Though the

SPARS2011 twitter feed appears miserable, this workshop is jam packed by excellent presentations and discussions. I think too many people are having too much good discussion to have too much time to twitter.

Today at SPARS 2011: Heavy hitters Francis Bach and Rémi Gribonval delivered the two plenary talks. This morning Bach talked on a new subject for me: submodular functions.
In particular, he is exploring these ideas for creating sparsity-inducing norms.
A motivation for this work is that while the l1 norm promotes sparsity within groups, it does not promote sparsity among groups... or vice versa (it is new to me). But I liked how he described his formalization as "the norm-design business."
Someone asked him a question about analyzing greedy methods vs. convex optimization.
Bach's answer made me realize that we can more completely understand the behavior of convex optimization methods than greedy methods because convex methods are decoupled from the dictionary. For greedy methods, the dictionary is involved from the get go.

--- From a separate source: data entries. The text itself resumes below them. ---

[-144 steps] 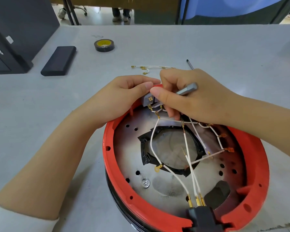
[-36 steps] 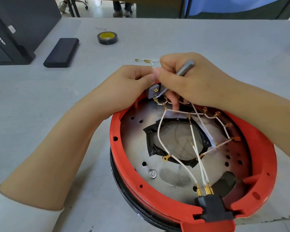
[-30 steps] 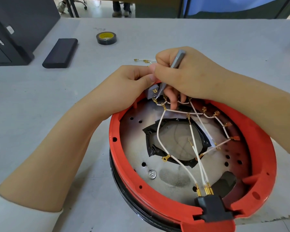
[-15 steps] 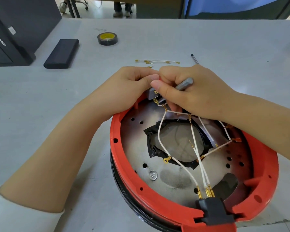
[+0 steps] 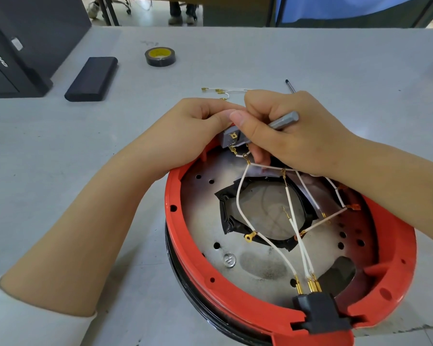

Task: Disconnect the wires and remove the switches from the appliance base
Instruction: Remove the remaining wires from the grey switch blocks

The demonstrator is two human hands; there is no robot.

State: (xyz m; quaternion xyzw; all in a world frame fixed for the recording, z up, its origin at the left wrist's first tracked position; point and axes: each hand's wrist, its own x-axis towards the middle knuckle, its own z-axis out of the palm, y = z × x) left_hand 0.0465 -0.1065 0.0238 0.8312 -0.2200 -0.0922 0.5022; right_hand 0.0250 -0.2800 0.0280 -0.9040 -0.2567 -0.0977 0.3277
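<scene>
The round red appliance base [image 5: 178,221] lies open side up on the grey table. White wires [image 5: 239,203] with brass terminals cross its metal plate and run to a black socket [image 5: 320,313] at the near rim. A grey switch [image 5: 231,138] sits at the far rim. My left hand [image 5: 185,136] grips the rim and switch from the left. My right hand [image 5: 290,136] holds a grey metal tool [image 5: 284,121] with its tip down at the switch terminals. The tool tip is hidden by my fingers.
Loose white wires [image 5: 223,90] lie on the table just beyond my hands, with a thin dark rod [image 5: 290,86] to their right. A black tape roll [image 5: 160,56] and a flat black block [image 5: 91,78] sit farther back left. A dark case [image 5: 23,46] stands at the far left.
My right hand swung the grey tool up to steep and back down to a flatter angle at the switch. My left hand stayed on the rim.
</scene>
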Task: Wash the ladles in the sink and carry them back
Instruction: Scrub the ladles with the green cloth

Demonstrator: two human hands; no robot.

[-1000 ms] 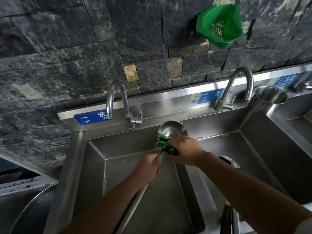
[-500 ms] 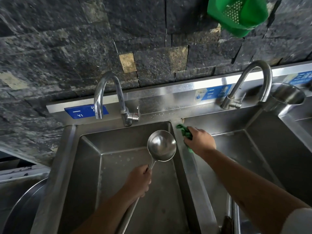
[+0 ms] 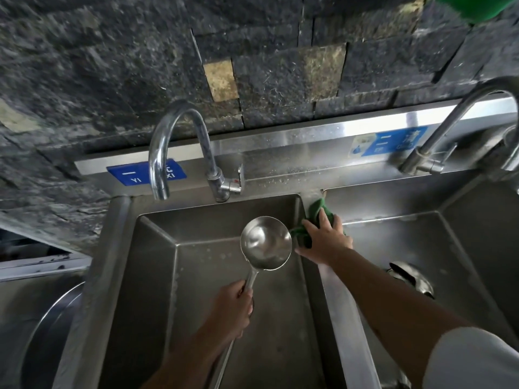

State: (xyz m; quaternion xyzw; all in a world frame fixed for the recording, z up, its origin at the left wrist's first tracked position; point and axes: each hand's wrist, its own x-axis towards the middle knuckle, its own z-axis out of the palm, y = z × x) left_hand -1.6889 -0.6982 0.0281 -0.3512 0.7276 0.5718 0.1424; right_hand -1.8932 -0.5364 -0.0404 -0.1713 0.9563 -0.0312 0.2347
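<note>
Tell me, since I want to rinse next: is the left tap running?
Off. No stream falls from the left tap's spout, and the ladle bowl in the left hand beneath looks empty.

Green basket (image 3: 474, 7) cropped at top edge; right faucet (image 3: 460, 122) clipped right; ladle (image 3: 265, 242) handle end out of frame bottom.

Two steel ladles (image 3: 266, 242) (image 3: 411, 279), one green cloth (image 3: 313, 223), two sink basins (image 3: 157, 248) (image 3: 449, 234), two gooseneck taps (image 3: 179, 147) (image 3: 460, 119), two blue labels (image 3: 146, 172) (image 3: 393, 141), two bare hands (image 3: 231, 307) (image 3: 325, 240).
</note>
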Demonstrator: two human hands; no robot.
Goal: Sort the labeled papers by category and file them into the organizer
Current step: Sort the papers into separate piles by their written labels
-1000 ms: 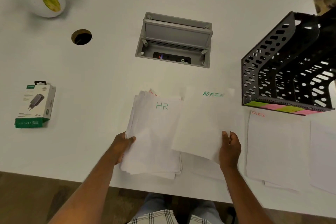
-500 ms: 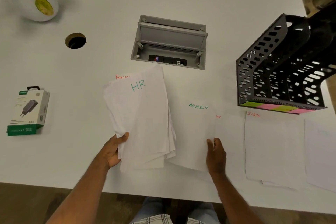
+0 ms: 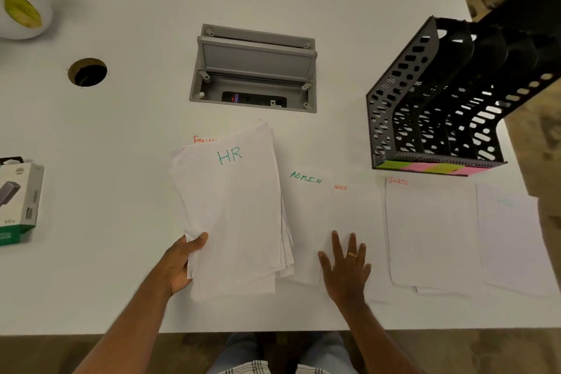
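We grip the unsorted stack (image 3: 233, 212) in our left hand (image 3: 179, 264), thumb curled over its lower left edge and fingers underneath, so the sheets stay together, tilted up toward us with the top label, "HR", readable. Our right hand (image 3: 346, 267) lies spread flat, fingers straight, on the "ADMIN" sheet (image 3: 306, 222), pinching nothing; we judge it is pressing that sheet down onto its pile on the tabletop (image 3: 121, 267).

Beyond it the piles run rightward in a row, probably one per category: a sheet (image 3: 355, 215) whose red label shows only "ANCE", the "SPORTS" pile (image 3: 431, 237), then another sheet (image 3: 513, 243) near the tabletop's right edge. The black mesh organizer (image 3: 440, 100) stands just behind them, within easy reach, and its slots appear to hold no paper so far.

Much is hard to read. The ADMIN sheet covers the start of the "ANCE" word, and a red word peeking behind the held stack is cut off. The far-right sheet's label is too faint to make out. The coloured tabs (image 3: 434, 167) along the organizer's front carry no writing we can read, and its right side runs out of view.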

This afternoon, Gribonval talked on "cosparsity", or when a signal is sparsely represented by the dual of a frame instead of the frame itself. His entire talk revolved around looking more closely at the assumption that atomic decomposition and a transform are somehow similar. Or that when we say a signal is sparse, we mean it is sparse in some dictionary; but we can also mean its projection on a frame is sparse. This is then "cosparsity", which brings with it

l1-analysis.
To be a little more formal, we can considering solving the "synthesis" problem
$$
\min_\vz || \vz ||_1 \; \textrm{subject to} \; \vy = \MA \MD \vz
$$
where we assume \(\vz\) is sparse; or the "analysis" problem
$$
\min_\vx || \MG \vx ||_1 \; \textrm{subject to} \; \vy = \MA \vx
$$
where we assume the analysis (or transformation) of \(\vx\) by \(\MG\), i.e., \(\MG\vx\), is sparse.
Gribonval et al. have done an excellent job interpreting what is really going on with l1-analysis. Instead of wanting to minimize the number of non-zeros in the signal domain, l1-analysis wants to maximize the number of zero in the transform domain.
Later on, his student Sangnam Nam presented extraordinary results of this work with their Greedy Analysis Pursuit, which attempts to null non-zeros in the solution.
This reminded me a bit about the

complementary matching pursuit, but this is quantitatively different. Gribonval joked that "sparsity" may now be "over." The new hot topic is "cosparsity."

There were many other exciting talks too, showing extraordinary results;
but now I must go and work on some interesting ideas that may or may not require my computer to run through the night.